**YOUR TASK**. The data below should be copied over with complete accuracy.

**SOURCE MATERIAL**.
=======

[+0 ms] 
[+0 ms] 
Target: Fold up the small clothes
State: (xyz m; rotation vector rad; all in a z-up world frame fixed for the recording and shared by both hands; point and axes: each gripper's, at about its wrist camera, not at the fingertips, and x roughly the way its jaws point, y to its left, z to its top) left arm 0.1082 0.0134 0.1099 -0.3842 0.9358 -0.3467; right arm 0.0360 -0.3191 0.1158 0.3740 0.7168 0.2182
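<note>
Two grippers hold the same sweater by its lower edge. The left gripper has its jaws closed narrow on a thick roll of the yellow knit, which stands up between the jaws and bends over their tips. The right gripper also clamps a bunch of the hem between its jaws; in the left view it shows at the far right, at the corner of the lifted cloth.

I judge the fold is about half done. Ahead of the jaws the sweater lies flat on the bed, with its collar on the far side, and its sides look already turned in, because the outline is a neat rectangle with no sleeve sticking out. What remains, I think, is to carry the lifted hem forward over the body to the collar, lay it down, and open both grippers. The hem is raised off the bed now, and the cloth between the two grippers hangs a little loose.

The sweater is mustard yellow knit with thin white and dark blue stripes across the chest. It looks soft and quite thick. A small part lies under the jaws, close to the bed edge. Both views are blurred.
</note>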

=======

**RESULT OF THE TASK**.
[+0 ms] 
[+0 ms] 
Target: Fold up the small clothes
State: (xyz m; rotation vector rad; all in a z-up world frame fixed for the recording and shared by both hands; point and axes: each gripper's, at about its wrist camera, not at the fingertips, and x roughly the way its jaws point, y to its left, z to its top) left arm 0.1082 0.0134 0.1099 -0.3842 0.9358 -0.3467; right arm 0.0360 -0.3191 0.1158 0.3740 0.7168 0.2182
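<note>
Two grippers hold the same sweater by its lower edge. The left gripper has its jaws closed narrow on a thick roll of the yellow knit, which stands up between the jaws and bends over their tips. The right gripper also clamps a bunch of the hem between its jaws; in the left view it shows at the far right, at the corner of the lifted cloth.

I judge the fold is about half done. Ahead of the jaws the sweater lies flat on the bed, with its collar on the far side, and its sides look already turned in, because the outline is a neat rectangle with no sleeve sticking out. What remains, I think, is to carry the lifted hem forward over the body to the collar, lay it down, and open both grippers. The hem is raised off the bed now, and the cloth between the two grippers hangs a little loose.

The sweater is mustard yellow knit with thin white and dark blue stripes across the chest. It looks soft and quite thick. A small part lies under the jaws, close to the bed edge. Both views are blurred.
</note>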

That finishes the exercise.